President Joe Biden and the other Quad leaders — Japanese prime minister Fumio Kishida, Indian prime minister Narendra Modi and newly elected Australian prime minister Anthony Albanese — will announce the initiative at a summit in Tokyo, according to the official, who alleged that China was responsible for 95 per cent of the illegal fishing in the Indo-Pacific.

The initiative will use satellite technology to connect existing surveillance centres in Singapore, India and the Pacific to create a tracking system for illegal fishing from the Indian Ocean and south-east Asia to the South Pacific, according to the official.

The system will allow the US and its partners to monitor illegal fishing even when fishing boats have turned off the transponders that are typically used to track maritime vessels.

“We’re going to provide a global capacity that will link the systems together to be able to track illegal shipping for the first time,” said the official.

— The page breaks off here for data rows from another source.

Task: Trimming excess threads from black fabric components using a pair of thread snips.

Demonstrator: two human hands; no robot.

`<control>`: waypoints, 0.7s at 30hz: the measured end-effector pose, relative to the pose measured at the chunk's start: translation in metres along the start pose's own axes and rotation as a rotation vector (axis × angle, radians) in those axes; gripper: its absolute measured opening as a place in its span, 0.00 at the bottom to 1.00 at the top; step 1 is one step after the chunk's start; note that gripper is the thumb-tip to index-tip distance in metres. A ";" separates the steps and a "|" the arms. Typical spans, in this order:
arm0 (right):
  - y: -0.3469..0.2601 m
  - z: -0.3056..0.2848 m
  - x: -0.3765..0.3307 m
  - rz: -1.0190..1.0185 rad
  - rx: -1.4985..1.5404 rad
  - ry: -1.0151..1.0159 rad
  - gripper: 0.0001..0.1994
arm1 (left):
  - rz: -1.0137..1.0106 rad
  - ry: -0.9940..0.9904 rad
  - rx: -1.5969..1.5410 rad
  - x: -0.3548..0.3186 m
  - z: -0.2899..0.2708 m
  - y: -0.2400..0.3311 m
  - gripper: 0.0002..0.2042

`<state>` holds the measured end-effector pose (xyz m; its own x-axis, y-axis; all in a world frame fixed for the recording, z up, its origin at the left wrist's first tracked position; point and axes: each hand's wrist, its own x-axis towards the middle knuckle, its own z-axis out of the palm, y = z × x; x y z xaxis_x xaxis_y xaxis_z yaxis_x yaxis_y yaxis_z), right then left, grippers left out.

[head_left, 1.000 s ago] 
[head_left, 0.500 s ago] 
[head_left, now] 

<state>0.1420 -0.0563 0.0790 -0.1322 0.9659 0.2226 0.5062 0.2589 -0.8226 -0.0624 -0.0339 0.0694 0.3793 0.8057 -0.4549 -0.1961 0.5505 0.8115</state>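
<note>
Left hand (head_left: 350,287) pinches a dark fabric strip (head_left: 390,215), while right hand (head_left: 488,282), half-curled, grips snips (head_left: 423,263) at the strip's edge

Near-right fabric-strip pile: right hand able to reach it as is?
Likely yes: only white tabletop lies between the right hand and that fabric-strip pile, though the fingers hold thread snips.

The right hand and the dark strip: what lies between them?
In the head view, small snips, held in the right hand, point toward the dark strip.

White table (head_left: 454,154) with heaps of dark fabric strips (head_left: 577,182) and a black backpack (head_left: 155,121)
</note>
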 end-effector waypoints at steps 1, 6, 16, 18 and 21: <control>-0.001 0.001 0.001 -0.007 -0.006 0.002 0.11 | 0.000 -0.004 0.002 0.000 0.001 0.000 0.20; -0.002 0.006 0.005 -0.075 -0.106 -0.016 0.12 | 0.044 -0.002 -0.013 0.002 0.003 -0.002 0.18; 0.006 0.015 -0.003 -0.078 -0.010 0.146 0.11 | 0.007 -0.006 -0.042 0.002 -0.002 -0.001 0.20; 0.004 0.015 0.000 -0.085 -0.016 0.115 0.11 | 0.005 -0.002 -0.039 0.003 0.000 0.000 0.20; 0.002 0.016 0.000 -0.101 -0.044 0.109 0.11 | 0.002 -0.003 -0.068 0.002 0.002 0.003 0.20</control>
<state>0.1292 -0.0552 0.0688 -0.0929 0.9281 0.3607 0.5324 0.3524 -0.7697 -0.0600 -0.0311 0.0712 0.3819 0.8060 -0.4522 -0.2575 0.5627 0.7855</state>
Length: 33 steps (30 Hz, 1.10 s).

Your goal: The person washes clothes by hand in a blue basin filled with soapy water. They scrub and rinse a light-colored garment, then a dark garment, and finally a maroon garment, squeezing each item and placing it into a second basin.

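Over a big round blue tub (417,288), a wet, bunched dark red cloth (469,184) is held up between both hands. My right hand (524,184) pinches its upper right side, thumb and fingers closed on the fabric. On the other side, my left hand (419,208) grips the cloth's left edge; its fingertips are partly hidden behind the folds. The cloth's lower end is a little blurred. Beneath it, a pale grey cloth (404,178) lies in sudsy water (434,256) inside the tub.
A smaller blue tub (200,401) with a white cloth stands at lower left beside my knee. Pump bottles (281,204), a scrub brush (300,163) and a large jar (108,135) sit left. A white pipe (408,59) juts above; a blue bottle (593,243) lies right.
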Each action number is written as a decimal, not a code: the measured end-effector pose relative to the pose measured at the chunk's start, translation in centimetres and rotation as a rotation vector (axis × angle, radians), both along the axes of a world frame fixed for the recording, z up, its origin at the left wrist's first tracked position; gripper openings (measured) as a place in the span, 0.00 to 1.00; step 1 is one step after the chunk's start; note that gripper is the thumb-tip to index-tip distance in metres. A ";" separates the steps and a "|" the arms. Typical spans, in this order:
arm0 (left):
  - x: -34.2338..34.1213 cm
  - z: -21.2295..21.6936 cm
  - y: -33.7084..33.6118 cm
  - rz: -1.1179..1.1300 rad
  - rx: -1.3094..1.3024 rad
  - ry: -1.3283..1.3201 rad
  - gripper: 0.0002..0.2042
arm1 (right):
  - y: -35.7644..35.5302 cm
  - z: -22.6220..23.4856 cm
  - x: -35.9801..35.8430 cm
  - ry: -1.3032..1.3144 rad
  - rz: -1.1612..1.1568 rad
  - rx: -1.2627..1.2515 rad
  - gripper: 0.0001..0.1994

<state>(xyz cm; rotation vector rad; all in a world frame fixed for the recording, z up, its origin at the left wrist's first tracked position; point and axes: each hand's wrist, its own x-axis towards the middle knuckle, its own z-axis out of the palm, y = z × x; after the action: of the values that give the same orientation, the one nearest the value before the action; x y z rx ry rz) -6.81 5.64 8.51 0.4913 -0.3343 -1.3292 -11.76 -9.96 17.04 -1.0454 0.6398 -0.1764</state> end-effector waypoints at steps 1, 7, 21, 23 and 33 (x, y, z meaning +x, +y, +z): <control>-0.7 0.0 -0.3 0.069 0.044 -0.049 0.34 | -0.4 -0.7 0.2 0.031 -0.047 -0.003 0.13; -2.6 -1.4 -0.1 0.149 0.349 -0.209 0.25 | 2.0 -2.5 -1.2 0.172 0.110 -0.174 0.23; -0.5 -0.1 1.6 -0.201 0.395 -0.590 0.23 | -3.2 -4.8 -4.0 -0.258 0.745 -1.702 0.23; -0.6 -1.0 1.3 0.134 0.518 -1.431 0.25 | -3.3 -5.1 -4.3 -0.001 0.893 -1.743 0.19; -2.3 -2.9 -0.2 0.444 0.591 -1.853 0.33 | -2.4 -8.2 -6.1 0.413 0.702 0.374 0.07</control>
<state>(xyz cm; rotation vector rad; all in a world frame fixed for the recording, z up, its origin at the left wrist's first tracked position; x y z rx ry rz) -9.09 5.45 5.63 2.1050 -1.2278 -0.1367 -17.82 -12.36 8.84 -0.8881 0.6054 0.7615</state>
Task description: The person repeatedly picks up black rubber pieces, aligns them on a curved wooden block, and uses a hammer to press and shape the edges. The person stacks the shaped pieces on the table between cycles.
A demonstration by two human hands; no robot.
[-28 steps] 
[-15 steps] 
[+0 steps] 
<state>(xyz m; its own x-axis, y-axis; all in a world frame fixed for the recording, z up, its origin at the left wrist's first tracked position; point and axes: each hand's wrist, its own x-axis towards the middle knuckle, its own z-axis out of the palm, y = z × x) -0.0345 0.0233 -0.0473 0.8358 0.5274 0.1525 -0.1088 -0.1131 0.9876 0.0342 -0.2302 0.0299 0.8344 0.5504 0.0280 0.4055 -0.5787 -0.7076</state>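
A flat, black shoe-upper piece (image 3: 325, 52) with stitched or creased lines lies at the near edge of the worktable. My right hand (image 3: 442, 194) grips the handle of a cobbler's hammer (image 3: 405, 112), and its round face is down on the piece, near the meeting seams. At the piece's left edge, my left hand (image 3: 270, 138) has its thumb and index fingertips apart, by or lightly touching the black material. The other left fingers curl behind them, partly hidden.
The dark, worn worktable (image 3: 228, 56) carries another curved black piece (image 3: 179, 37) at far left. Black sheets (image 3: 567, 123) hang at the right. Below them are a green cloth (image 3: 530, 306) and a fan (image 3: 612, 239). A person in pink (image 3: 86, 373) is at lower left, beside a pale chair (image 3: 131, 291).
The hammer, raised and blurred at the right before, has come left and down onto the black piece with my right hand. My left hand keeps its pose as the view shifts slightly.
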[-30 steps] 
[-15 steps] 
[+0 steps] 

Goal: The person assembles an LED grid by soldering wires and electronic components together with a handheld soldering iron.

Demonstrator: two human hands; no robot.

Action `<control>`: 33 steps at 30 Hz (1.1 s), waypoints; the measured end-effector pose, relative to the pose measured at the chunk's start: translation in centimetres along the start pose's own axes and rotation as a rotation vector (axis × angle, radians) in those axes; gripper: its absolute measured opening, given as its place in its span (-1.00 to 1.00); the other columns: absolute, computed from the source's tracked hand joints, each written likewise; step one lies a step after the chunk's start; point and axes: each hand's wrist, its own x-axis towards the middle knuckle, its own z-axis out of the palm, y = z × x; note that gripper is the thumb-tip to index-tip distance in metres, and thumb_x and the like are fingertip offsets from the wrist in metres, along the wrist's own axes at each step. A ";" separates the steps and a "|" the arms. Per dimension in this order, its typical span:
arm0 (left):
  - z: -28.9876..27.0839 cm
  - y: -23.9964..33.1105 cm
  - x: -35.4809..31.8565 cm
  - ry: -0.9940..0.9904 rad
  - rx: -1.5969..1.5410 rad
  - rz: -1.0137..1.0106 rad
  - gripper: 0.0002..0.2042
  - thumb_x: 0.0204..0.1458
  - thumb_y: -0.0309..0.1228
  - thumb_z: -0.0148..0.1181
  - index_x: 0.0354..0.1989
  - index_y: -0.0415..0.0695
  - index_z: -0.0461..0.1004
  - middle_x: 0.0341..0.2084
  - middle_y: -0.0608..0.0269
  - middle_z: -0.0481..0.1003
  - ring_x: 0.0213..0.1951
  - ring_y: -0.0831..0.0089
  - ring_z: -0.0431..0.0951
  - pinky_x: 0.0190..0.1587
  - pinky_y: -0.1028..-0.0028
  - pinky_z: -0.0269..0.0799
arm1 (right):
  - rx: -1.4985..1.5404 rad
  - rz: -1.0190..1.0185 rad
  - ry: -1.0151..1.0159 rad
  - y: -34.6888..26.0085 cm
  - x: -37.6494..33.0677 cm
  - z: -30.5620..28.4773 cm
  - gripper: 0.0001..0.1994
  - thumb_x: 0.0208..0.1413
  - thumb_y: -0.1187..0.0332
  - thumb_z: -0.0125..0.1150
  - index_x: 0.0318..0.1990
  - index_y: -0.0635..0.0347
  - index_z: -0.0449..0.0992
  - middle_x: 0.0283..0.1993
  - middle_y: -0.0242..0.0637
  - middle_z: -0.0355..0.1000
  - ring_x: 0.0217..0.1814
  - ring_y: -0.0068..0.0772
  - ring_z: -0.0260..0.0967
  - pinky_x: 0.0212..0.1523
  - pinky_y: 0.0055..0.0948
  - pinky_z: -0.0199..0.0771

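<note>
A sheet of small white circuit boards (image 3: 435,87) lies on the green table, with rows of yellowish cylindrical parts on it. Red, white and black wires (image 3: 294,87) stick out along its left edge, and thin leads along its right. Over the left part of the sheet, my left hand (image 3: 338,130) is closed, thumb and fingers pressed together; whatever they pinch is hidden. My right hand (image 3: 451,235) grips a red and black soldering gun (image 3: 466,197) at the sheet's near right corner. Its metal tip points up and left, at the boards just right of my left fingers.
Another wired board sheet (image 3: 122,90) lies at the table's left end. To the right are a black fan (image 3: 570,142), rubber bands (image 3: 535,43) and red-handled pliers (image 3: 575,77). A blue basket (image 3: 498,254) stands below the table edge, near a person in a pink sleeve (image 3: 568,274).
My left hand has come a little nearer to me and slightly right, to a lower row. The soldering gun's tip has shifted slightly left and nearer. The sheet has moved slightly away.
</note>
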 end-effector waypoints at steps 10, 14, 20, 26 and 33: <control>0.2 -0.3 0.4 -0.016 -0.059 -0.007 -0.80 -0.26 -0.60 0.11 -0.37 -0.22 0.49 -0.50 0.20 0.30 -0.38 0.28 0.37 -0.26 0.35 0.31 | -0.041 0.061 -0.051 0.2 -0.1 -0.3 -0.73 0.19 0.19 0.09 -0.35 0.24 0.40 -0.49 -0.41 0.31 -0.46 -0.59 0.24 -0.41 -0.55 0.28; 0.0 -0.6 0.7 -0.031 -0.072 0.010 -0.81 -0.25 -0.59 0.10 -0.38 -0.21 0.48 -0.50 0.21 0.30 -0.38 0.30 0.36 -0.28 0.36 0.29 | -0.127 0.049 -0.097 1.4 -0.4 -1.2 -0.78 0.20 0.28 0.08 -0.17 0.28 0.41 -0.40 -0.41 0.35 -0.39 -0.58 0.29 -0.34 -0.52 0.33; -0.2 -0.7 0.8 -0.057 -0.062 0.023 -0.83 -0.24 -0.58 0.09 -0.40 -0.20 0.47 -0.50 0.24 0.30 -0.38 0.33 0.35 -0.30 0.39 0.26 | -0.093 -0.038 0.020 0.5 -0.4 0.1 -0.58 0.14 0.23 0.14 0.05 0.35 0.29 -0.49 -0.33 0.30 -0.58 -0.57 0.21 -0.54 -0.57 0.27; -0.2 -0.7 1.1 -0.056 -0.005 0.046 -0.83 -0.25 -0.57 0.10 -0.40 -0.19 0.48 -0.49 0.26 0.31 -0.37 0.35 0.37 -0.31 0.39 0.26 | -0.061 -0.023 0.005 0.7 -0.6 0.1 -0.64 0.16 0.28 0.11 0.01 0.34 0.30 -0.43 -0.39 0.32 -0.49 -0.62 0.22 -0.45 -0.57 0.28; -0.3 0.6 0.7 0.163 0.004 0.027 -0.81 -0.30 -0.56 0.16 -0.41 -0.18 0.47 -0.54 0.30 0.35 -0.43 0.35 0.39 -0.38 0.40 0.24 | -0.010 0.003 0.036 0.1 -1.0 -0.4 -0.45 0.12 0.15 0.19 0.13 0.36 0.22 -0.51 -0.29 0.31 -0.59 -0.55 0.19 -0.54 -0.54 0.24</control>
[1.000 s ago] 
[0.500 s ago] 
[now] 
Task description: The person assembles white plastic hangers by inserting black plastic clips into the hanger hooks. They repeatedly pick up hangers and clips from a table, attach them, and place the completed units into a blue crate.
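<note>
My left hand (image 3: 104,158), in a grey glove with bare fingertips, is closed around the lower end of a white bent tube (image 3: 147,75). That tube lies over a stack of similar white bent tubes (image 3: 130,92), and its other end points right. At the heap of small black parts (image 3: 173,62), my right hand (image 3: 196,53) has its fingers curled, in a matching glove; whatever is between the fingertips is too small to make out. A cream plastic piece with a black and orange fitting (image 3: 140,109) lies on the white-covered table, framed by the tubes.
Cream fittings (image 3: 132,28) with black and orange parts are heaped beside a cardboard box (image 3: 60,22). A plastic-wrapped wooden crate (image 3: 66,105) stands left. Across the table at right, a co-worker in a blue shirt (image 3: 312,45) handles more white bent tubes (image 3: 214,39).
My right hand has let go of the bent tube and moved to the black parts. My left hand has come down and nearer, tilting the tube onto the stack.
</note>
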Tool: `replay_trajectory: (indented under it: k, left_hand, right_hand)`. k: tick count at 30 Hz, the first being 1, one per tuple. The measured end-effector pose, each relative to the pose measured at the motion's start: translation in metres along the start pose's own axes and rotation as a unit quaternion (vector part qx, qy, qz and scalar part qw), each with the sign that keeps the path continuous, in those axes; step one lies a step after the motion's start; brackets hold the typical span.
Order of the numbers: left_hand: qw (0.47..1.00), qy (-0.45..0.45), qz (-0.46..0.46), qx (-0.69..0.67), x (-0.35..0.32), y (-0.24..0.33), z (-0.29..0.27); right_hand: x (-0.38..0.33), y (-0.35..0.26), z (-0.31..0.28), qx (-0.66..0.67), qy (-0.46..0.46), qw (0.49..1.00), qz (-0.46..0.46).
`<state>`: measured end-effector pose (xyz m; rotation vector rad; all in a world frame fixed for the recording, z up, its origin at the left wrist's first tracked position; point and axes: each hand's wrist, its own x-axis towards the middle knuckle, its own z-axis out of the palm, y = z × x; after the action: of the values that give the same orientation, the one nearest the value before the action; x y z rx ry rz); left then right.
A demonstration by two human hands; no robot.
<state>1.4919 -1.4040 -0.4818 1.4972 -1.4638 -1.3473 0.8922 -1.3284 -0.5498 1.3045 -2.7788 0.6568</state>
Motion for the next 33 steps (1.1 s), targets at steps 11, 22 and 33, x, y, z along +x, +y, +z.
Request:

“China has become the world’s largest perpetrator of illegal fishing,” said Charles Edel, Australia chair at CSIS, a think-tank. “They have drastically depleted global fish stocks and undermined traditional livelihoods of many countries, so any steps taken to track, identify and curb such activity would have environmental and security benefits for the region.”

The U.S sees the initiative as a part of a broader strategy to reduce the growing reliance on China by a number of small Pacific island nations.

“We’re just asking people in the region to remember that the US and our partners and allies have been the partner of choice on security and peace implementation since the end of World World Two,” said a US state department official, who added that Washington was “deepening our relationships with the region” to counter China.

He said the U.S would help on everything from education for girls to science and English-language education. It would also find ways to help them protect their marine resources and democratic institutions.

“America has tools, and collectively others do too, that can help them meet what it is they want,” the official said. “What most of them want is not a military base with the People’s Republic of China.”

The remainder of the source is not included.